#### [TASK DESCRIPTION]
Give the number of lines in the material below that hold "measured", and nothing besides.
··· ENTRIES PROVIDED
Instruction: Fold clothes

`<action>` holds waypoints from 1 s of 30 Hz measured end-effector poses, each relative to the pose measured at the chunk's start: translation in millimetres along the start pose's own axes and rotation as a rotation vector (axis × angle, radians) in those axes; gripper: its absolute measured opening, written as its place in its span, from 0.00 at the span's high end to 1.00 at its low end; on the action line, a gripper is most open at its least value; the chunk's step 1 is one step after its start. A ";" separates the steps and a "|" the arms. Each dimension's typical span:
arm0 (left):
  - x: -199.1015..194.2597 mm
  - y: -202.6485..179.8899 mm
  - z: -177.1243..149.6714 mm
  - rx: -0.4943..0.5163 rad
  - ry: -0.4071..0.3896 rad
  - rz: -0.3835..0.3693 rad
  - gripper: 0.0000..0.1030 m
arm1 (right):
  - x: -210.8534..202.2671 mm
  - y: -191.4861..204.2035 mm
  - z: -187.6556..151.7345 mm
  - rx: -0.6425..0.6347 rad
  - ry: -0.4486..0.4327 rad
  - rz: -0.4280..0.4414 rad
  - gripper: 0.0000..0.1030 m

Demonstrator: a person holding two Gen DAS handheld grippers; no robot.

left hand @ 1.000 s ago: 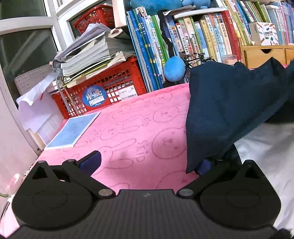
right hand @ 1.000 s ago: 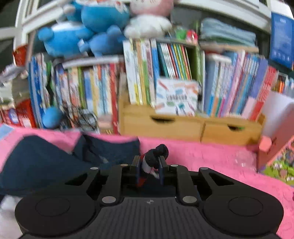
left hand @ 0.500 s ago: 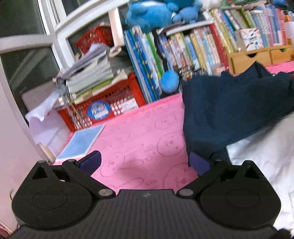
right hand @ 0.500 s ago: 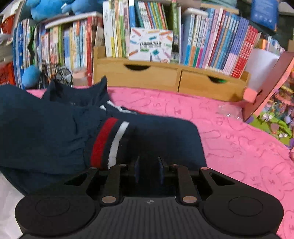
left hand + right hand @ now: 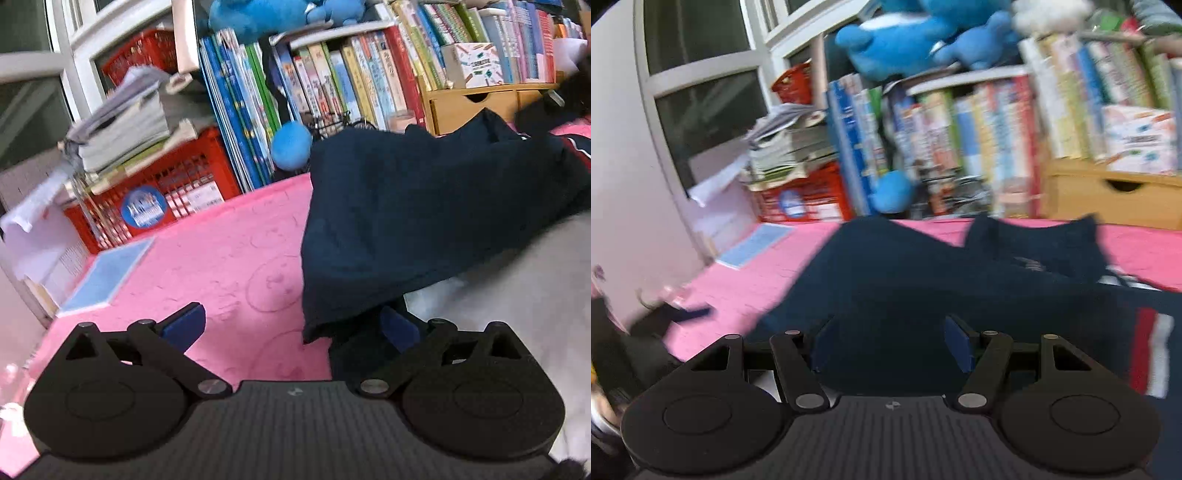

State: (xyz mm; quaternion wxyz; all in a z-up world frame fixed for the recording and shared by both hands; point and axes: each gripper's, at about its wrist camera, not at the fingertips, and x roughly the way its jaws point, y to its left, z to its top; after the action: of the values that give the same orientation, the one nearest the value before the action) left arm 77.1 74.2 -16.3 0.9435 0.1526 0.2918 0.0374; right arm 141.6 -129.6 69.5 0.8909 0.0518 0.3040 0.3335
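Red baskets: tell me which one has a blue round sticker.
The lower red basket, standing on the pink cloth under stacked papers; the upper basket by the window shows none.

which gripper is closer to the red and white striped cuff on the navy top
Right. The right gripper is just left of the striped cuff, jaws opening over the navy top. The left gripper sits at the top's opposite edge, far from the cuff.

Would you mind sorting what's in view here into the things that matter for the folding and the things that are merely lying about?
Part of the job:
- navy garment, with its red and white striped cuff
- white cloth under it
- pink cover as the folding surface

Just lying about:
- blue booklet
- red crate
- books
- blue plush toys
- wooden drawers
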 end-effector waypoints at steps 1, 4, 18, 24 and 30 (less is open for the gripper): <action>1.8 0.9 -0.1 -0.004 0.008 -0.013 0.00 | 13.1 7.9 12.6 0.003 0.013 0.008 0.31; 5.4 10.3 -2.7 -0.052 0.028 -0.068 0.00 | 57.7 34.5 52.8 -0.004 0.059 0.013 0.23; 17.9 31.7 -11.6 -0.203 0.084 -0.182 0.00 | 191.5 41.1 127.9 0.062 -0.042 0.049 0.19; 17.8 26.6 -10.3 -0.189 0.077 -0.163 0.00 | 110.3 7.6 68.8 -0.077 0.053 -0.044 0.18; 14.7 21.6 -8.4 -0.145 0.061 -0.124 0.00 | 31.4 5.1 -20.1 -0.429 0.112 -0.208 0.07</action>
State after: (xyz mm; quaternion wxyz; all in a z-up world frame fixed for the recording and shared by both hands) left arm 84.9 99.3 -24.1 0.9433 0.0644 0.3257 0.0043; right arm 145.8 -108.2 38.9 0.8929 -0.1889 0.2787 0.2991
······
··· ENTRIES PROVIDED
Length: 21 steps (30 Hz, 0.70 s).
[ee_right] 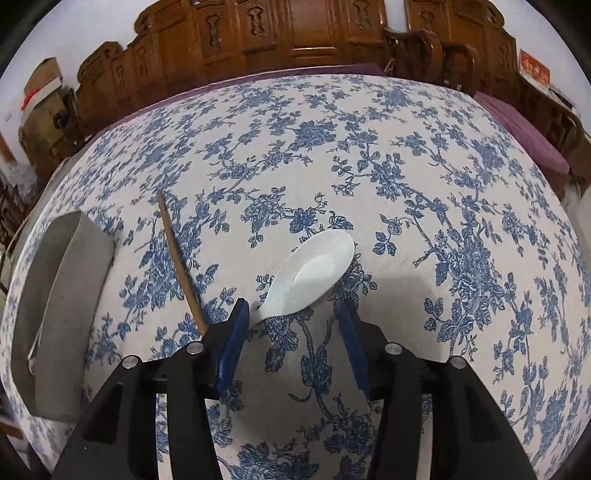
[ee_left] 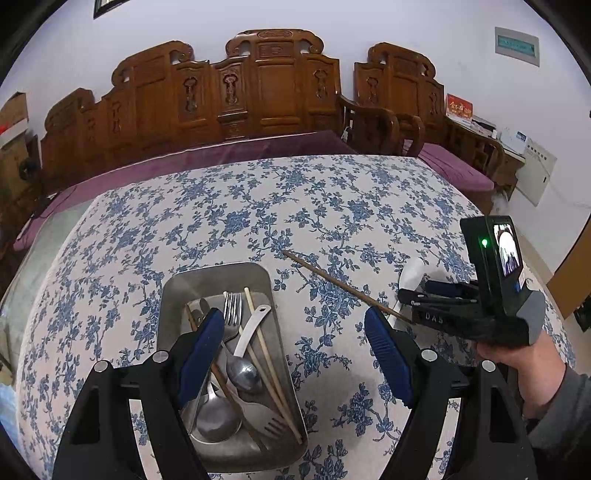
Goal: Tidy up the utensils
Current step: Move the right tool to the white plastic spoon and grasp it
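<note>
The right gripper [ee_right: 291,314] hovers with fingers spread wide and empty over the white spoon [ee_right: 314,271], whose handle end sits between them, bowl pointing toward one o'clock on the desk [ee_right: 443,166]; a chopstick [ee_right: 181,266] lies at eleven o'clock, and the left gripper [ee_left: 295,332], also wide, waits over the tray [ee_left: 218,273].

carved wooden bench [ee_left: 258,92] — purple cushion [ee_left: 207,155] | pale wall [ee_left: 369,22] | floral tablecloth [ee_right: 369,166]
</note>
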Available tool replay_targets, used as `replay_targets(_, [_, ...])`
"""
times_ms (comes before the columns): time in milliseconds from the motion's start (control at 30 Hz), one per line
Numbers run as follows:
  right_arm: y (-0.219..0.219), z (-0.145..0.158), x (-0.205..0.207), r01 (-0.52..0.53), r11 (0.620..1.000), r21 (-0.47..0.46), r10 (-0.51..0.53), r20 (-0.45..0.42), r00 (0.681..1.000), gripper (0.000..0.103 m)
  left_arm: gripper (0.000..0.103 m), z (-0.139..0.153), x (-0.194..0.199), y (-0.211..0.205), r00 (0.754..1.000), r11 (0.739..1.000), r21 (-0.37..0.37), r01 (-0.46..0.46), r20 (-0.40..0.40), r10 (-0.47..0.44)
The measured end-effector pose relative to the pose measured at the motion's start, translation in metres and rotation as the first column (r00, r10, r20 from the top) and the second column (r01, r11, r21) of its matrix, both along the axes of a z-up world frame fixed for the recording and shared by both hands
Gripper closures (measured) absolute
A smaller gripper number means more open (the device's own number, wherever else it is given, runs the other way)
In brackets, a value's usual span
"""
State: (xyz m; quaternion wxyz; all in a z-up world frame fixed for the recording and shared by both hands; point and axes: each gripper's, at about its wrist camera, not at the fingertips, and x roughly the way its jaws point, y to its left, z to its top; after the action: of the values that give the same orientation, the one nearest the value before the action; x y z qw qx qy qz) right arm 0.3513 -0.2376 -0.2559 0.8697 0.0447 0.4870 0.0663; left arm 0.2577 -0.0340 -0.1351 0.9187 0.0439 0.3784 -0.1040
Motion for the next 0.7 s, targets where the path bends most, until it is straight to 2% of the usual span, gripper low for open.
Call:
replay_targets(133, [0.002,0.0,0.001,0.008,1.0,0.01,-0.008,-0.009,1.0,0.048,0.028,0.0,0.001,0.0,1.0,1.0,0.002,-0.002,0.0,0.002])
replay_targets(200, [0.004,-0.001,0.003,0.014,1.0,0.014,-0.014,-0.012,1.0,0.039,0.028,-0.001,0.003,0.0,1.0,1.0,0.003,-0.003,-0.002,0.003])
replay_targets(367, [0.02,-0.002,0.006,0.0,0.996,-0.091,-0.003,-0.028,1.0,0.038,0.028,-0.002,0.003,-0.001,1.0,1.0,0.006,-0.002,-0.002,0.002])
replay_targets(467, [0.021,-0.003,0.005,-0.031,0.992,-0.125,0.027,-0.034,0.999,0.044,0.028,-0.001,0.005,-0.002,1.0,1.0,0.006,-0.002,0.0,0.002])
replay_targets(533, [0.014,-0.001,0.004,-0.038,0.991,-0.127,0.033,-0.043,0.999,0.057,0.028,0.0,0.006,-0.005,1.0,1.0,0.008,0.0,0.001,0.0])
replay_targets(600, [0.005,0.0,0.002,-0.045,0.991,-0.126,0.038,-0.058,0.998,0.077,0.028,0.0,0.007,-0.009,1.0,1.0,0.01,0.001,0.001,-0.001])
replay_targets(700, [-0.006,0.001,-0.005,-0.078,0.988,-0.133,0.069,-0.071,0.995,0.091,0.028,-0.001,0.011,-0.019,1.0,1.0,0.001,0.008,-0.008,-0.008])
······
#### [REPLY]
3